Wie geht es weiter mit der US-Politik gegenüber dem Iran? Das Verhältnis zwischen den USA und dem Iran hatte auch schon zu Zeiten der Präsidentschaft von Barack Obama Schwächen, die sich vor allem darin äußerten, dass trotz des Atomvertrages mit dem Iran nicht alle US-Sanktionen aufgehoben wurden. Der Iran erinnerte zwar die US-Administration immer wieder daran, allerdings ohne Erfolg. Mit der Präsidentschaft von Donald Trump kam es dann zu einer grundsätzlichen Kehrtwende in der Iran-Politik und letztendlich kündigte Trump den Atom-Vertrag im Mai 2018 endgültig auf, da er ihn „als einen der schlechtesten Verträge aller Zeiten“ betitelte. Der Hintergrund für seine Entscheidung dürfte der Umstand sein, dass er auch das iranische Raketenprogramm mit in den Vertrag einschließen wollte, um zu verhindern, dass der Iran Interkontinentalraketen baut.

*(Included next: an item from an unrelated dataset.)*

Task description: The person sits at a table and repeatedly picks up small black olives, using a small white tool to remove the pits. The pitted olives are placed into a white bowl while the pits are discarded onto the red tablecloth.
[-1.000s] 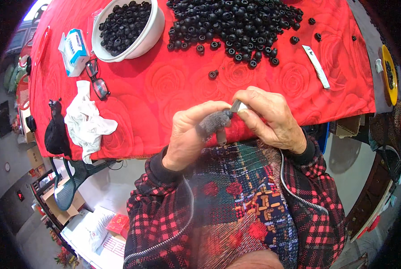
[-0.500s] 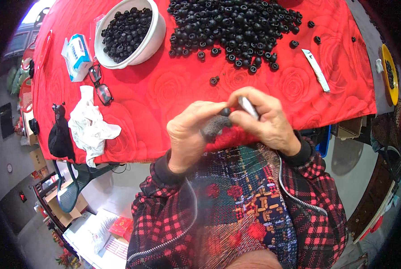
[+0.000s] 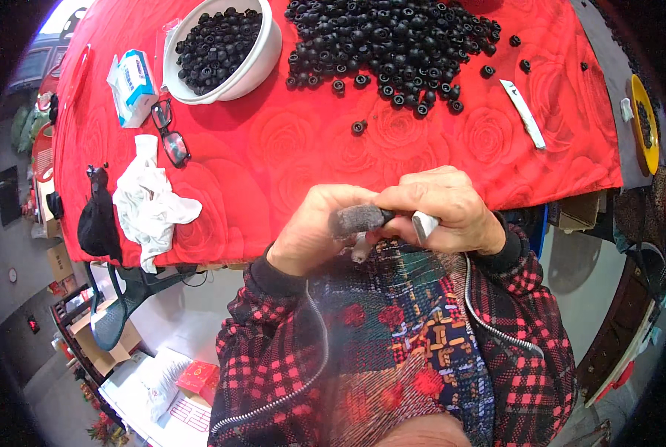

Anfang 2020 kam es erneut zu einer Eskalation. Mit der zielgerichteten Tötung des iranischen Generals und regionalen Drahtziehers Soleimani durch das US-amerikanische Militär hat Präsident Trump zusätzlich die Spannungen mit dem Iran bis zu einem kritischen Maß gesteigert. Daraufhin hat das irakische Parlament die für das internationale Militär-Mandat notwendige Zusage zurückgenommen. Die irakische Regierung befürchtete, dass ansonsten eine iranische Reaktion auf irakischen Boden hätte stattfinden können. Es scheint jedoch, dass dies die US-Regierung nicht daran hindert, ihre Truppen weiterhin im Irak stationiert zu lassen. Das Vorgehen der USA gegenüber dem Iran muss aber auch immer im Kontext mit den US-Amerikanischen Beziehungen zu Israel gesehen werden. Beide Staaten erwägen seit geraumer Zeit einen Militärschlag gegen den Iran.
Referent Matthias Hofmann aus Tübingen ist Historiker und Orientalist.
Für den Besuch der Veranstaltungen ist eine Anmeldung erforderlich. Eventuelle Restplätze sind an der Abendkasse erhältlich.